Exercise objective
Retype word for word the first line of the listing and each line after it up to the line with "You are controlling", with the pictures taken out.

Stored data
_ _ _

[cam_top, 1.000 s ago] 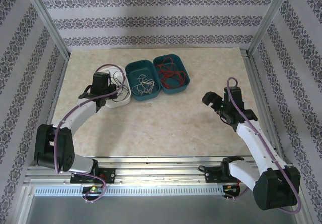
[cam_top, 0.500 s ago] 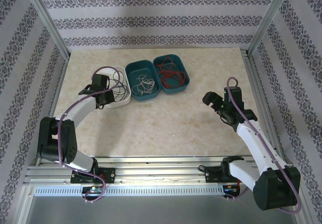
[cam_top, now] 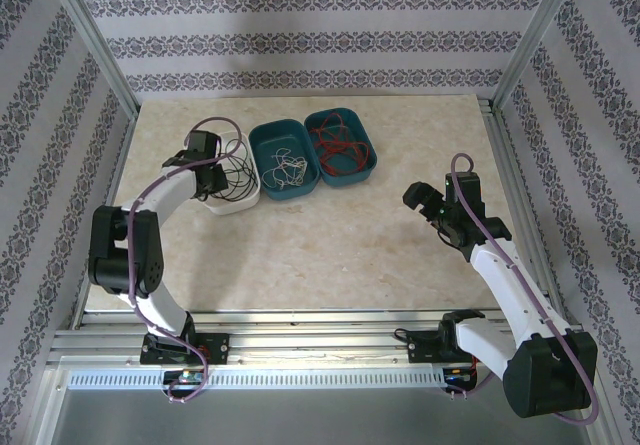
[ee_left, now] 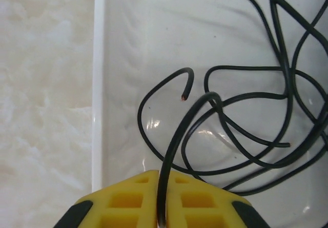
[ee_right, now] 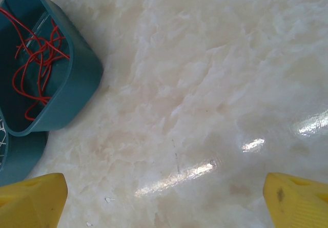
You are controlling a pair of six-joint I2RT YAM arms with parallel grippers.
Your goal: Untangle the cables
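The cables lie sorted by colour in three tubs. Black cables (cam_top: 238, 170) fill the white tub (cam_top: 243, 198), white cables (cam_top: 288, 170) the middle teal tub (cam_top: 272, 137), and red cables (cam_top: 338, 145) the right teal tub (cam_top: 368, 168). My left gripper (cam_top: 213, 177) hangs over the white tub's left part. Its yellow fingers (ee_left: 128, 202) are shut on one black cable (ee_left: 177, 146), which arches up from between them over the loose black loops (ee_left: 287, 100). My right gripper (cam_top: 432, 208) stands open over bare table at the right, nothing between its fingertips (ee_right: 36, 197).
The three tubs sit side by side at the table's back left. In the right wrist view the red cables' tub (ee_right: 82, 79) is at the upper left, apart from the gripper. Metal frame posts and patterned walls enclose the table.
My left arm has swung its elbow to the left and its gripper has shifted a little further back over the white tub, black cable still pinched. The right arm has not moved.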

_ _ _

Solution to this task
[cam_top, 1.000 s ago] 
[cam_top, 0.500 s ago] 
[cam_top, now] 
[ee_left, now] 
[ee_right, now] 
You are controlling a pair of six-joint I2RT YAM arms with parallel grippers.

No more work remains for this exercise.